Jerry Mullen

Personal information
- Born: November 23, 1933 Berkeley, California
- Died: September, 1979 (aged 45)
- Nationality: American
- Listed height: 6 ft 5 in (1.96 m)
- Listed weight: 200 lb (91 kg)

Career information
- High school: St. Mary's (Berkeley, California)
- College: San Francisco (1951–1955)
- NBA draft: 1955: 2nd round, 11th overall pick
- Selected by the New York Knicks
- Playing career: 1955–1961
- Position: Forward
- Number: 14

Career history
- 1955–1961: Wichita Vickers

Career highlights and awards
- AP honorable mention All-American (1955); NCAA champion (1955); AAU champion (1959);
- Stats at Basketball Reference

= Jerry Mullen =

American basketball player (1933–1979)

Jerry Mullen (November 23, 1933 – September, 1979) was an American basketball player. He was an All-American at the University of San Francisco and a second round draft pick of the New York Knicks.

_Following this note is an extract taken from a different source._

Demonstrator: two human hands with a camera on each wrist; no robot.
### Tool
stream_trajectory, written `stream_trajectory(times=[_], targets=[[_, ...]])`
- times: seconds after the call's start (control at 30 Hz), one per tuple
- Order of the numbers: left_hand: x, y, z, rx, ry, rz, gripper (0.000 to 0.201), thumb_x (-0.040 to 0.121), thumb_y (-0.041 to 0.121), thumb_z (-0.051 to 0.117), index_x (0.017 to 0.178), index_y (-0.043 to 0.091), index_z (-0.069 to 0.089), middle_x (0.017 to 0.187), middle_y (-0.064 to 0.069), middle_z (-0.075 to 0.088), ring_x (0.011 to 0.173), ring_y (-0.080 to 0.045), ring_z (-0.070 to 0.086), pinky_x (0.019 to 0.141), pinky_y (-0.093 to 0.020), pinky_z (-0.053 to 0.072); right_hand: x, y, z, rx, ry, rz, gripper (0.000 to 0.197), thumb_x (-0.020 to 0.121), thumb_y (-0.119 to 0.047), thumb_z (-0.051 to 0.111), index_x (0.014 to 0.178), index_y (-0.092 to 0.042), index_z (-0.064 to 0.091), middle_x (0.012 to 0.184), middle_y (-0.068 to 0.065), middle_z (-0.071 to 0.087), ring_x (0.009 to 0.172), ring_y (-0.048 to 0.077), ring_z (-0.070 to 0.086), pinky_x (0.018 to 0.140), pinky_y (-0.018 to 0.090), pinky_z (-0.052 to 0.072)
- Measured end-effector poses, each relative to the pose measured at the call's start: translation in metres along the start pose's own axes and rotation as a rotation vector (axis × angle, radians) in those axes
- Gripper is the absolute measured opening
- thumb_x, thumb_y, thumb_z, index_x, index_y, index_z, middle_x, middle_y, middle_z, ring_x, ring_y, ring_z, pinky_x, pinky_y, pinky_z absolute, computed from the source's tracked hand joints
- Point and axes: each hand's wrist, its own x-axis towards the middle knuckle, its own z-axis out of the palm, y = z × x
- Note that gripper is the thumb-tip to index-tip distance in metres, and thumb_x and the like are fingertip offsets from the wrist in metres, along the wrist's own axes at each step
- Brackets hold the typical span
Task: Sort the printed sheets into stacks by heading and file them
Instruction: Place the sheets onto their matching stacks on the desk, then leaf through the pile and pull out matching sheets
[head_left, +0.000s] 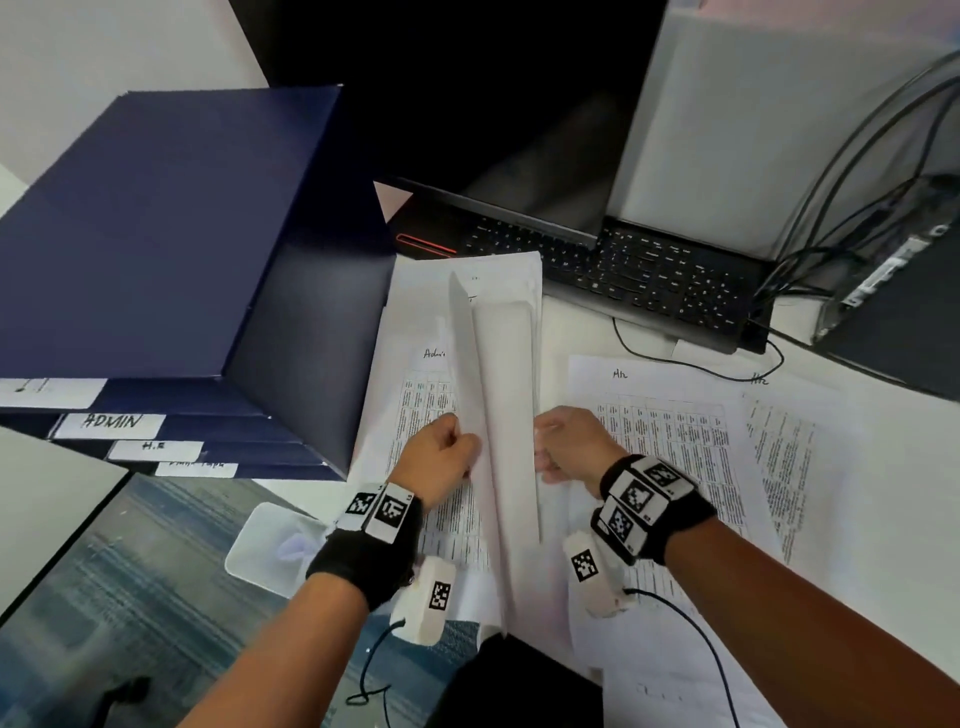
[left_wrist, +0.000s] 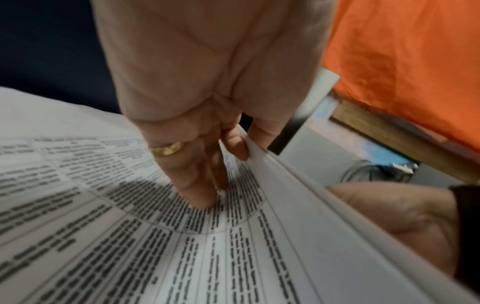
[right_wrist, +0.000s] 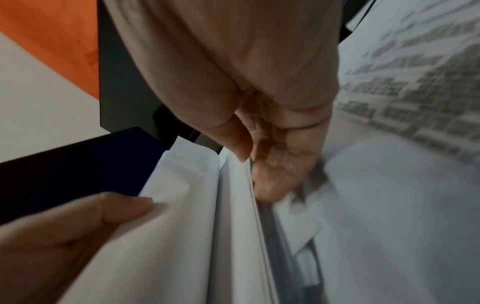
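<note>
left hand (head_left: 439, 457): curled round the left edge of the raised sheets (head_left: 501, 395), thumb on top; in the left wrist view fingertips (left_wrist: 200, 197) pressing down on the printed table sheet underneath, gold ring on one finger

right hand (head_left: 571, 444): pinching the right edge of the same raised sheets, fingers curled in behind the paper, thumb in front in the right wrist view

raised sheets: a thin white bundle held up between both hands, long edges lifted off the surface (head_left: 883, 467), blank side showing, right over the Admin stack

Admin stack (head_left: 415, 410): flat under and left of the held bundle, handwritten "Adm.." heading peeking out beside the left hand, print in table columns

HR stack (head_left: 670, 436): flat just right of the right hand, handwritten heading at the top, another text sheet (head_left: 795, 457) overlapping its right side

folders (head_left: 171, 234): dark blue pile left of the papers, well clear of both hands, white tabs along the near edge, "ADMIN" tab (head_left: 111, 423) readable, one below looks like "H.R", others too blurry to read

keyboard (head_left: 623, 270): black, behind the papers, far corner of the Admin stack lying over its near edge

cable (head_left: 696, 364): thin black, looping over the surface behind the HR stack

plastic tray (head_left: 270, 551): small, translucent, near the left wrist at the surface edge
</note>
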Motion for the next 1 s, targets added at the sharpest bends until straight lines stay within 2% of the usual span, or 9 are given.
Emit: stream_trajectory(times=[0.1, 0.23, 0.37, 0.5, 0.57, 0.67, 0.8, 0.93, 1.0], targets=[[0.001, 0.004, 0.016, 0.258, -0.089, 0.038, 0.027, 0.09, 0.038, 0.055, 0.075, 0.016, 0.047, 0.068, 0.003, 0.054, 0.065, -0.016, 0.052, 0.063, -0.026, 0.043, -0.008, 0.009, -0.024, 0.094, 0.091, 0.015, 0.018, 0.093, 0.003, 0.043, 0.097, -0.009, 0.056, 0.071, 0.009, 0.054, 0.055, 0.018, 0.048, 0.048, 0.024, 0.042], [0.0, 0.012, 0.031, 0.481, -0.118, -0.001, 0.041, 0.088, 0.058, 0.047, 0.095, 0.017, 0.053, 0.087, 0.002, 0.059, 0.08, -0.018, 0.059, 0.069, -0.028, 0.047, -0.014, 0.033, -0.062, -0.086, 0.318, -0.074, 0.024, 0.088, -0.003, 0.045, 0.1, 0.009, 0.062, 0.084, 0.028, 0.062, 0.065, 0.02, 0.049, 0.059, 0.03, 0.042], [-0.002, 0.029, 0.055, 0.607, -0.045, 0.073, 0.032, 0.089, 0.047, 0.049, 0.102, 0.018, 0.055, 0.098, 0.001, 0.06, 0.087, -0.021, 0.061, 0.076, -0.031, 0.051, -0.025, 0.058, -0.108, -0.195, 0.537, -0.042, 0.034, 0.09, -0.015, 0.042, 0.06, -0.005, 0.056, 0.058, 0.011, 0.054, 0.056, 0.019, 0.048, 0.059, 0.028, 0.044], [-0.006, 0.045, 0.093, 0.565, -0.051, 0.128, 0.031, 0.094, 0.032, 0.049, 0.114, 0.01, 0.054, 0.11, -0.007, 0.062, 0.1, -0.024, 0.06, 0.085, -0.031, 0.049, -0.032, 0.084, -0.142, -0.261, 0.608, 0.105, 0.036, 0.082, -0.019, 0.052, 0.116, -0.015, 0.062, 0.12, 0.012, 0.06, 0.103, 0.03, 0.06, 0.09, 0.038, 0.053], [-0.007, 0.048, 0.108, 0.52, -0.093, 0.051, 0.041, 0.093, 0.035, 0.052, 0.122, 0.008, 0.046, 0.106, -0.006, 0.058, 0.096, -0.023, 0.058, 0.082, -0.029, 0.045, -0.035, 0.094, -0.15, -0.113, 0.593, 0.149, 0.051, 0.08, -0.013, 0.058, 0.13, -0.008, 0.047, 0.128, 0.013, 0.053, 0.102, 0.028, 0.058, 0.083, 0.035, 0.052], [-0.007, 0.045, 0.119, 0.406, -0.074, 0.021, 0.043, 0.09, 0.025, 0.059, 0.126, 0.009, 0.043, 0.107, -0.008, 0.063, 0.09, -0.024, 0.061, 0.076, -0.027, 0.047, -0.042, 0.099, -0.153, 0.0, 0.53, 0.136, 0.037, 0.084, -0.006, 0.062, 0.118, -0.005, 0.048, 0.107, 0.009, 0.059, 0.09, 0.021, 0.059, 0.063, 0.025, 0.045], [-0.013, 0.041, 0.123, 0.365, -0.004, 0.159, 0.044, 0.09, 0.001, 0.051, 0.131, 0.015, 0.048, 0.117, -0.007, 0.066, 0.094, -0.02, 0.064, 0.076, -0.02, 0.046, -0.039, 0.111, -0.158, 0.023, 0.5, 0.115, 0.02, 0.083, -0.001, 0.065, 0.103, -0.002, 0.061, 0.092, 0.006, 0.063, 0.088, 0.027, 0.06, 0.081, 0.04, 0.055], [-0.023, 0.026, 0.127, 0.423, -0.08, 0.402, 0.041, 0.091, -0.004, 0.049, 0.125, 0.016, 0.06, 0.131, -0.006, 0.059, 0.116, -0.019, 0.059, 0.103, -0.024, 0.041, -0.033, 0.118, -0.165, 0.065, 0.45, 0.123, 0.014, 0.082, 0.005, 0.063, 0.086, -0.009, 0.062, 0.085, 0.011, 0.065, 0.068, 0.023, 0.058, 0.057, 0.03, 0.047], [-0.024, 0.016, 0.13, 0.405, -0.119, 0.455, 0.042, 0.089, -0.006, 0.051, 0.122, 0.018, 0.062, 0.136, -0.005, 0.055, 0.119, -0.019, 0.057, 0.106, -0.031, 0.044, -0.031, 0.117, -0.168, 0.067, 0.4, 0.116, 0.021, 0.082, 0.01, 0.056, 0.078, -0.01, 0.06, 0.079, 0.009, 0.061, 0.066, 0.022, 0.055, 0.053, 0.028, 0.043]])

Mullen, a 6'5 forward from St. Mary's College High School in Berkeley, California, played college basketball at the University of San Francisco from 1951 to 1955. At USF, Mullen teamed with future Hall of Fame center Bill Russell in the frontcourt to bring home the first of the Dons' consecutive national titles in 1955. Mullen was a key player for the team, averaging 13.6 points and 7.1 rebounds per game and earning AP honorable mention All-America honors that year. He was also named to the All-Western Regional team in the tournament.

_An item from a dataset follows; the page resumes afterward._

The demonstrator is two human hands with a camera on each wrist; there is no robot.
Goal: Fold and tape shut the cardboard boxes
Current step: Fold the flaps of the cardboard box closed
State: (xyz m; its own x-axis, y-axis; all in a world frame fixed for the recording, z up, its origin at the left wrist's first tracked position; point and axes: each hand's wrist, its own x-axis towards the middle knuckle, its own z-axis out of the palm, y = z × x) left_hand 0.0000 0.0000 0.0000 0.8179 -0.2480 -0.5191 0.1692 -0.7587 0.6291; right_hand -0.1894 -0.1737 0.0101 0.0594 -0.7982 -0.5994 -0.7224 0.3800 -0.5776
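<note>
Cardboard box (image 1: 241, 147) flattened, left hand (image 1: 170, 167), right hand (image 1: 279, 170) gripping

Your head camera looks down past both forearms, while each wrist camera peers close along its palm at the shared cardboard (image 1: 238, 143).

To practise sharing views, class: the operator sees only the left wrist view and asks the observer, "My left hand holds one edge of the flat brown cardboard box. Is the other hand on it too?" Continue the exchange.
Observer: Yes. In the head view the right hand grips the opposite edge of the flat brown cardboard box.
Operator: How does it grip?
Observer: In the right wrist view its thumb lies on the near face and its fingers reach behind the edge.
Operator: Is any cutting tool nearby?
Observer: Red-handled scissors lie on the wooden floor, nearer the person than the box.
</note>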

After graduating from USF, Mullen was drafted in the second round (13th pick overall) of the 1955 NBA draft by the New York Knicks. However, Mullen chose instead to continue his basketball career in the Amateur Athletic Union, playing for the Wichita Vickers for six seasons. The Vickers won the AAU title in 1959 with Mullen playing a key reserve role.

After his AAU playing days were over, Jerry Mullen returned to his home state of California for a career in sales and consulting. He died in September 1979 at the age of 45.